EXERCISE DETAILS
From the data below, please reproduce exactly everything from the line that contains "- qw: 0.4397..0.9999" down to the line that contains "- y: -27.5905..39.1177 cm", with both ends included.

SOURCE MATERIAL

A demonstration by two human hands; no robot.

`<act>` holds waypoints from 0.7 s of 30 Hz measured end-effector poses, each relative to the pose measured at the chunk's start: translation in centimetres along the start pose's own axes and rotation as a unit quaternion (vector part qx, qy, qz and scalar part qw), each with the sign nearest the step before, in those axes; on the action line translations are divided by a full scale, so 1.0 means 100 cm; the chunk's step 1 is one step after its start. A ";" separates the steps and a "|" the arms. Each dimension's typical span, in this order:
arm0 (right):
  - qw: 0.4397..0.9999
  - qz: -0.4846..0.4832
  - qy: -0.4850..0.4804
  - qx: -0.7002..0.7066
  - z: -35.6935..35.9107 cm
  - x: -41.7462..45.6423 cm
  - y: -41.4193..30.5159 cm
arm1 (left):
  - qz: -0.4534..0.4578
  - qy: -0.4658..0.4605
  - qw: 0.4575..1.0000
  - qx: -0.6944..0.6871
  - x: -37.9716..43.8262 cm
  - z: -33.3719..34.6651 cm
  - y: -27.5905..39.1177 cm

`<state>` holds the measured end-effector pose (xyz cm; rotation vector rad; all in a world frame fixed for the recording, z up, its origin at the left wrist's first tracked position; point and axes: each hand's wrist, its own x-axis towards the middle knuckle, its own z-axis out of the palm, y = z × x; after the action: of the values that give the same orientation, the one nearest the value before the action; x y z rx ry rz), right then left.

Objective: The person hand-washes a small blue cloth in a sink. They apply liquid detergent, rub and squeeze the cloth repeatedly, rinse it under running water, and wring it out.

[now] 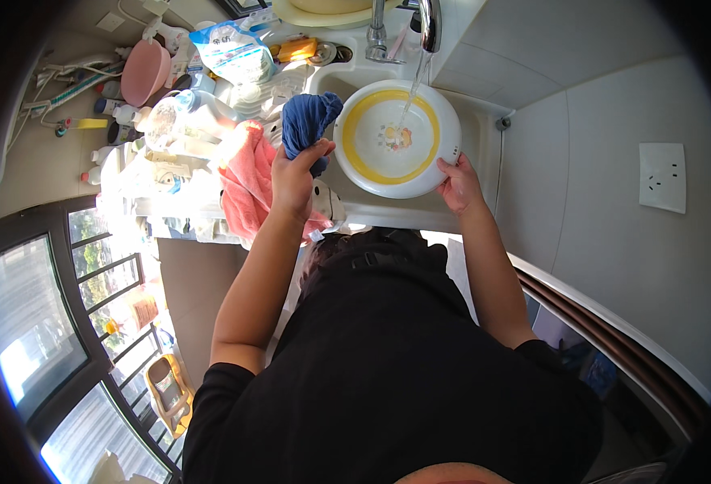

WRITTEN RESPONSE
  - qw: 0.4397..0.9999
  - qz: -0.4846..0.4832
  - qy: -0.4850..0.4804
  - qx: -0.7002..0.7066
  - z: -35.6935..35.9107 cm
  - x: -41.7462..45.6423 cm
  - y: -41.4193..30.5159 cm
arm1 (left):
  - qz: -0.4534..0.4578
  - qy: -0.4658..0.4605
  - qw: 0.4575..1.0000
  - qx: -0.6944..0.6871
  - x: -37.9716..43.8262 cm
  - z: -33.3719..34.6651 cm
  - y: -27.5905..39.1177 cm

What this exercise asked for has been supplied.